Congress returns to work on Capitol Hill this week following a two week break. The FEHBlog had understood that OPM’s Acting Director Margaret Weichert would appear before the House Oversight and Reform Committee on May 1 to provide details on the OPM reorganization. Federal News Network clarifies that
[While] Weichert was supposed to testify before the committee May 1, and OPM was supposed to provide documents subpoenaed by the committee at the same time [* * * ,] [Rep. Gerry] Connolly [D VA] said Weichert postponed until later in the month, and OPM isn’t providing the documents until she testifies.

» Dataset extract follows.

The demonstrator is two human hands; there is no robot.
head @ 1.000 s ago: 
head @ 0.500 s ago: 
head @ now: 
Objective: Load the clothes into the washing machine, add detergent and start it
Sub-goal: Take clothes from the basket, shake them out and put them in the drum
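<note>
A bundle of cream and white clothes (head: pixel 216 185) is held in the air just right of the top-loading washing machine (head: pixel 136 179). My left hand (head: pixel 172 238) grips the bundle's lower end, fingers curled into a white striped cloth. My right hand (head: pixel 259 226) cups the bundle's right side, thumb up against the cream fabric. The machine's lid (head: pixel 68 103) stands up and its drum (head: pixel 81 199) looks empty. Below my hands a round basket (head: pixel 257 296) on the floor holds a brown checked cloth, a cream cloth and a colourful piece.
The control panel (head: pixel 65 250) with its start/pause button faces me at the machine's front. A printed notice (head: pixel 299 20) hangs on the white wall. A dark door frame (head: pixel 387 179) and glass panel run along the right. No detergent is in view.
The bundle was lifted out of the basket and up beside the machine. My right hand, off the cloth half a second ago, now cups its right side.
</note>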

The Health and Human Services Office for Civil Rights, which enforces the HIPAA Privacy and Security Rules, delivered good news to HIPAA regulated entities late Friday afternoon by releasing a notice of enforcement discretion concerning HIPAA’s Civil Penalties. OCR rationalized its enforcement policy by aligning the maximum penalty amount with the culpability tier.
According to Modern Healthcare, “the possible penalties for each tier now look like this:
Tier 1: $100-$50,00 per violation, capped at $25,000 per year the issue persisted
Tier 2: $1,000-$50,000 per violation, capped at $100,000 per year the issue persisted
Tier 3: $10,000-$50,000 per violation, capped at $250,000 per year the issue persisted
Tier 4: $50,000 per violation, capped at $1.5 million per year the issue persisted.”
Previously the maximum penalty was $1.5 million at all culpability tiers.
Healthcare Dive reports that Humana and telehealth provider Doctor on Demand have developed a new virtual primary care program called On Hand. On Hand is integrated with Doctor on Demand’s Synapse platform.
Doctor On Demand’s Synapse platform provides a range of health and wellness services, from preventive health to chronic care, urgent care and behavioral health, all through video visits. The platform also allows patients to access their digital health records and updates, including from connected devices.
Per DocWire News, Doctor on Demand was created in 2012 by Jay McGraw and his father Dr. Phil McGraw, host of TV’s “Dr. Phil.”